We are loath to switch to anything else because we’re not sure about compatible software, and we’re pretty sure that anything else won’t run on our existing networks. No matter how user-friendly you make the interface, Windows is, well, Windows. At the end of the day, though, Windows gives us the security of knowing that, as it has for millions of others before us, it will get the job done.

So much for the mainstream. Admittedly, for most American Jews who attend services, the answer to “Where do you want to go today?” is an established synagogue. But not for all.

As Synagogue 3000 and Mechon Hadar discovered in a recently completed study of spiritual communities across the nation, a growing number of American Jews are being drawn to three different types of emerging organizations: lay-led independent minyanim, rabbi-led emergent communities and alternative emergent communities that defy simple classification.

Each operates, if you will, by its own code.

Can a Leopard change its spots, or a Tiger its stripes? Creative rabbi-led emergent communities sure think so. The problem with Windows isn’t the user experience, much of which works very well, but the underlying operating system, which is out of date and hopelessly complicated.

Far better to start over on a Mac, with stunning graphics and impressive ergonomic design, preserving the best of what’s out there, but creating an interface that will ensure that the technology remains relevant to our everyday priorities. From time to time, certainly, they’ll reinvent the wheel, figure out something from scratch that they could have copied from Windows, just so they can say it originated on the Mac. But that’s part of the project: forcing people to take a second look at what they took for granted in order to finally appreciate the beauty of the still, small microchip.

Then there are the independent minyanim. They are the Linux operating system of the liturgical world. They’re free to use, have very low overhead, and every time someone comes up with an improvement or bug fix, it’s quickly disseminated throughout the user network.

For someone accustomed to Windows, many popular software programs look identical on a Linux machine — but what’s under the hood is a completely different story. This open-source operating system requires hyper-educated users who are confident programmers in their own right.

If it doesn’t exist, they’ll make it for themselves and workshop it with anyone who’s willing to play. They know exactly what’s wrong with Windows, and they don’t want all the bells and whistles that come with the Mac.

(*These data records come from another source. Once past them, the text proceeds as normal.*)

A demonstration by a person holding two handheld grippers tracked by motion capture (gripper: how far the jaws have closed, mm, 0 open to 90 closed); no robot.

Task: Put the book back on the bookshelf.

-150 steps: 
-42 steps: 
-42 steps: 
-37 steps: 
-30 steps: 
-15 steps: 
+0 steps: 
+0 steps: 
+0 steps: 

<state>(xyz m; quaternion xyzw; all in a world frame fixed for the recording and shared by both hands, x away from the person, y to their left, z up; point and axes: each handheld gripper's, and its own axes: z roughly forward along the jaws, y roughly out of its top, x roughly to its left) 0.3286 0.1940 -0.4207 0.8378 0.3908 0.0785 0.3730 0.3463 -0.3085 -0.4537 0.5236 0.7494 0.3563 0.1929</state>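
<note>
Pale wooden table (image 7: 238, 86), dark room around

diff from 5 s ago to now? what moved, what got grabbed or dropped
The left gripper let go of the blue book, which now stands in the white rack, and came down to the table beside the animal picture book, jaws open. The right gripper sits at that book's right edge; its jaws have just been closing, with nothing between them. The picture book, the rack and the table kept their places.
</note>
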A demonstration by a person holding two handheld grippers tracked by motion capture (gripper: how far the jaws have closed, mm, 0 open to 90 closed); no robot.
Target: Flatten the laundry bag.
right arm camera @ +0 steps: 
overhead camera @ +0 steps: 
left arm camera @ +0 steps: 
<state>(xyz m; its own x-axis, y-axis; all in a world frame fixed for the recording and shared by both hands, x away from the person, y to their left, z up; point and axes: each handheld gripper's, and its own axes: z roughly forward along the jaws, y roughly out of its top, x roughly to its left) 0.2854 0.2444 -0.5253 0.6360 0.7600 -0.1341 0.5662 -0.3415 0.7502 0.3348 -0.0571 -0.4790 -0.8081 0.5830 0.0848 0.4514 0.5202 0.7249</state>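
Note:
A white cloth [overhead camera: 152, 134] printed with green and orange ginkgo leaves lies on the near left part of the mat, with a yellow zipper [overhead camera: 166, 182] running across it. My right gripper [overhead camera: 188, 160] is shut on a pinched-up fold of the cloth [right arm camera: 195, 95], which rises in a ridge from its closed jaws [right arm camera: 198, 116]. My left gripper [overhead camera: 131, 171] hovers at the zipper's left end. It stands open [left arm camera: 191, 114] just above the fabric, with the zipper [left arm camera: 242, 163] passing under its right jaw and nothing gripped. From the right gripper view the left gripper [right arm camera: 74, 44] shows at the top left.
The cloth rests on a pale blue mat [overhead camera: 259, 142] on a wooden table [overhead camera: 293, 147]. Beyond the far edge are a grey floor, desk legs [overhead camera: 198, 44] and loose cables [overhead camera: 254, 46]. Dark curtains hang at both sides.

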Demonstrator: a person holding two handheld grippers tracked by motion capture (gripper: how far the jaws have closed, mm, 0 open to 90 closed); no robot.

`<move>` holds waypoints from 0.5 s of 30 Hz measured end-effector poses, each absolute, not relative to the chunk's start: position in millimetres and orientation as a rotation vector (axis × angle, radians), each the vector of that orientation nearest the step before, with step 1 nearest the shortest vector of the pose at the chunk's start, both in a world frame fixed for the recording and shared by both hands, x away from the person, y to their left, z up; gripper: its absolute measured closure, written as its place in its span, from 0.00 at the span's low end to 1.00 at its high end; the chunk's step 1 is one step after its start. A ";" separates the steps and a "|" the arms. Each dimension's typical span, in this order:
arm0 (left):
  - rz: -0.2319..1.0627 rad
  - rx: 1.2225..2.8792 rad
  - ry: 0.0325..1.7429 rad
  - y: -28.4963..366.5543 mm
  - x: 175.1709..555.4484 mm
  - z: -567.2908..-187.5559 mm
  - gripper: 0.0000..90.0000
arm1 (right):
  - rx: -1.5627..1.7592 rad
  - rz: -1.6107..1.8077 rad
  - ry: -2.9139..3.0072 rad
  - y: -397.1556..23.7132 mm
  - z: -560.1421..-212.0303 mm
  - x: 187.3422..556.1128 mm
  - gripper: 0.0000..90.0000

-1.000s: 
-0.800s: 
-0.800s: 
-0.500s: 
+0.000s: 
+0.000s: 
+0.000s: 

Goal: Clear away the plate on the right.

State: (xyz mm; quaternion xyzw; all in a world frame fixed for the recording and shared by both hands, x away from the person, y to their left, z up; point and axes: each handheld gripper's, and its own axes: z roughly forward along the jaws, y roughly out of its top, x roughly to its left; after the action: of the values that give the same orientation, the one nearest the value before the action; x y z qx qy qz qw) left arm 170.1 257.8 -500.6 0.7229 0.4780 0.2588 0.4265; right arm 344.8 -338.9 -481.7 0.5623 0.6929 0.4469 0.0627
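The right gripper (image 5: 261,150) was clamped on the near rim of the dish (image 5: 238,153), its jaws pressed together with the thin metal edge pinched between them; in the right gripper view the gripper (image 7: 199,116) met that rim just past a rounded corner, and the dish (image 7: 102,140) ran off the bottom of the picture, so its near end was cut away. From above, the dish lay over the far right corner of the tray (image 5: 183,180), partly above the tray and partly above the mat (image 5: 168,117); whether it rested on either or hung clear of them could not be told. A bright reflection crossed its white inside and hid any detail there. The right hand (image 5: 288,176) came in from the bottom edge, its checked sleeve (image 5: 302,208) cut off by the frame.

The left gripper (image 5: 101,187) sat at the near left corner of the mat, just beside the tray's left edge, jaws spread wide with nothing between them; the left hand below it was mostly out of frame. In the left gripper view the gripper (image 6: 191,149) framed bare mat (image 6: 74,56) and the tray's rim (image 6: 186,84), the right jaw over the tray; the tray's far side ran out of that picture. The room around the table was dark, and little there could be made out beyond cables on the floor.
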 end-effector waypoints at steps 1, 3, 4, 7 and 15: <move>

In addition to rabbi-led emergent communities and independent minyanim, there are a fair number of alternative communities that are none of the above. Depending on your point of view, and your openness to experimentation, these totally out-of-the-box groups are either widgets or viruses.

They’re either software enhancements and plug-ins that can work with just about any operating system, or they’re subversive code snippets that call the whole paradigm into question. In any event, they’re part of any healthy ecosystem.

So what does all this computer talk mean for synagogues and Jewish communal worship?

Like Linux itself, independent minyanim are at their core expressions of dissent, a call for authenticity as a return to origins: traditional liturgy, text study in the original, hospitality as they imagine it to have been practiced in the more intimate communities of their great-grandparents.

Their counterparts are found in rabbi-led and alternative emergent communities, who are disconnected because they are disaffected: they fear they have lost sight of the core meaning at the heart of faith. Their graceful, user-friendly Mac-like reinventions seek a return to soulfulness, prayer to be embraced and grappled with at the same time, learning that links text and world, social activism that recalls the passion of the prophets.

All of these strands are the very antithesis of disengagement from the Jewish community. They are part of a profound critique of communal religious life whose impact remains to be seen and is impossible to predict from its starting conditions — the very definition of emergent.

Shawn Landres is director of research at Synagogue 3000.